The Mudcat Café TM
Thread #111691   Message #2393930
Posted By: GUEST,Ralphie
21-Jul-08 - 04:49 AM
Thread Name: Folk Proms
Subject: RE: Folk Proms
Firstly, lets clear up some of the techie questions.

The various channels from (the two) stages would have been split probably 4 ways, One to the FOH desk (Hall PA) One to the stage monitor board, another to the TV Scanner Along with their presentation se-up, and one to Radio 3 truck, witch normally lives outside door 11, along with Verities permanent BBC box in the Loggia.

The 4 mixes obviously are for different purposes.
As far as TV is concerned, the mix can be somewhat weird to the listener without the vision, as the guy doing it is following the vision mix to some extent, also adding more audience FX when the shot is of the crowd.

Normally works very well with an orchestra, where you know when the solo's are going to happen (After all you've got a score to look at)

But with Bellowhead, who almost certainly don't play from a score!! It's all a bit seat of the pants stuff.

Hence the different radio mix, which doesn't have to bother with the pictures, and can therefore concentrate purely on the Audio, therefore being more listenable.

I video'd the gig via Freeview, and Recorded the R3 via DAB.
Having listened back to both they are obviously differnt. Proved by the fact that Bellas first intro was fine on R3 but missing on TV!!

Please believe me and I know, because I've done it. It's not easy to rig circuits to the middle of the Arena. It involves crawling under the floor, Hard hat area!!

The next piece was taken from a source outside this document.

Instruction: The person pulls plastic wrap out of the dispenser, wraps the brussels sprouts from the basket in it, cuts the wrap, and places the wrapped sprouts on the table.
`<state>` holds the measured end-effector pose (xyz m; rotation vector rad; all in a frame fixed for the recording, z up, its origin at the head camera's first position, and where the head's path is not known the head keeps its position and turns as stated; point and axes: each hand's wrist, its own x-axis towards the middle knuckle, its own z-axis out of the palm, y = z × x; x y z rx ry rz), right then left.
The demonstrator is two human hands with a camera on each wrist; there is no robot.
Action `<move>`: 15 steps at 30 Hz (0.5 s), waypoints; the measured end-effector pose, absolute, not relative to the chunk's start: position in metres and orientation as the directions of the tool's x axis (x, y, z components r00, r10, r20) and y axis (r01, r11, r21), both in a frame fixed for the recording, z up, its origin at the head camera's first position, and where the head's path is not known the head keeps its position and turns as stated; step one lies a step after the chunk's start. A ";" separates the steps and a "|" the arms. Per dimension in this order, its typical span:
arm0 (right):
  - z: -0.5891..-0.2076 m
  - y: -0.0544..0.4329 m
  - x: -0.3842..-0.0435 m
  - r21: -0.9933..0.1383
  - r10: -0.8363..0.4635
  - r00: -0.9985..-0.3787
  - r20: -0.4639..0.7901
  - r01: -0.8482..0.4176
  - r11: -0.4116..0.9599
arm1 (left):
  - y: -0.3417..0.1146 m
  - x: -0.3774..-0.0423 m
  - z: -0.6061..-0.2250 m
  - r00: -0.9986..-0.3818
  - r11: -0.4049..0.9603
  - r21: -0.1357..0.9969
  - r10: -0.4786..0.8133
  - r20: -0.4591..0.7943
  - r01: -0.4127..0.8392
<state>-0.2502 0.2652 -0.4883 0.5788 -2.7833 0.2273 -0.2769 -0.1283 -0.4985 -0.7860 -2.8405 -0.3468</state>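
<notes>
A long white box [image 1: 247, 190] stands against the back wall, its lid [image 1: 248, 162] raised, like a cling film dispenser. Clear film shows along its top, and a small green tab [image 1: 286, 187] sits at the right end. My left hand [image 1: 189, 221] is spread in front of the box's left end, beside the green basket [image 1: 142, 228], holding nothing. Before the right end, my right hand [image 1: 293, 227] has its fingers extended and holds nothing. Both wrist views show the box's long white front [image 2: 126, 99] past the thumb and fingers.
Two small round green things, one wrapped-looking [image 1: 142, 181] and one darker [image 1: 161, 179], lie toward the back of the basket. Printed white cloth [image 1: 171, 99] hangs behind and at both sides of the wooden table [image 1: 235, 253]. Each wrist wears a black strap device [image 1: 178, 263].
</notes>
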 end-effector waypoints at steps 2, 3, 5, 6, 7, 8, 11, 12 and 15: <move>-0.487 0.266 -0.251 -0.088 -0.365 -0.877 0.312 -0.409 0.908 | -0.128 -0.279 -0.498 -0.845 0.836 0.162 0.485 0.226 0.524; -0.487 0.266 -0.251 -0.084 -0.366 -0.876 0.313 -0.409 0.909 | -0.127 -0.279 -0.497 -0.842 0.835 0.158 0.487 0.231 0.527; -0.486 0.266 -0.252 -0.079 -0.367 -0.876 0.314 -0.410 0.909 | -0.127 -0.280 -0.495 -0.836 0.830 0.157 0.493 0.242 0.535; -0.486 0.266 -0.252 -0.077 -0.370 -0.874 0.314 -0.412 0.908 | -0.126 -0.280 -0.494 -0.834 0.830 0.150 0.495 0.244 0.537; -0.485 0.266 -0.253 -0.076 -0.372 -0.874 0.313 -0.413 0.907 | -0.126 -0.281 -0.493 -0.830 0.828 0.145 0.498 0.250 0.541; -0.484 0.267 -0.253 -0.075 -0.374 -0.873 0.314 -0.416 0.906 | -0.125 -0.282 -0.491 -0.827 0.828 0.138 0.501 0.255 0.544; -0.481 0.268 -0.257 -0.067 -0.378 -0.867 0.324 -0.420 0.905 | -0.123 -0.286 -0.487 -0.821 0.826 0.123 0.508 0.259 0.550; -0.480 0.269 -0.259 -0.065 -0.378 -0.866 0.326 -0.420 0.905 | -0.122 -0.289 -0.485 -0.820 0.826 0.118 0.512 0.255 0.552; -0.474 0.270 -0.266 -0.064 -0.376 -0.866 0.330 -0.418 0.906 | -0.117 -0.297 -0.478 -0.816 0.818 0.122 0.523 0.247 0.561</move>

As for transmission paths. Now that we are in the digital world. It takes a finite time to do all the number crunching. The nearest to a live TX would have been R3 on FM, After that depending on where you live, Freeview and DAB could be anything up to half to a second out.

Hence the reason that simulcasts that used to be so popular during Proms in the 70's (Vision on TV, Sound on R3) are really unworkable nowadays.

Hope this clears some of the Tech stuff up.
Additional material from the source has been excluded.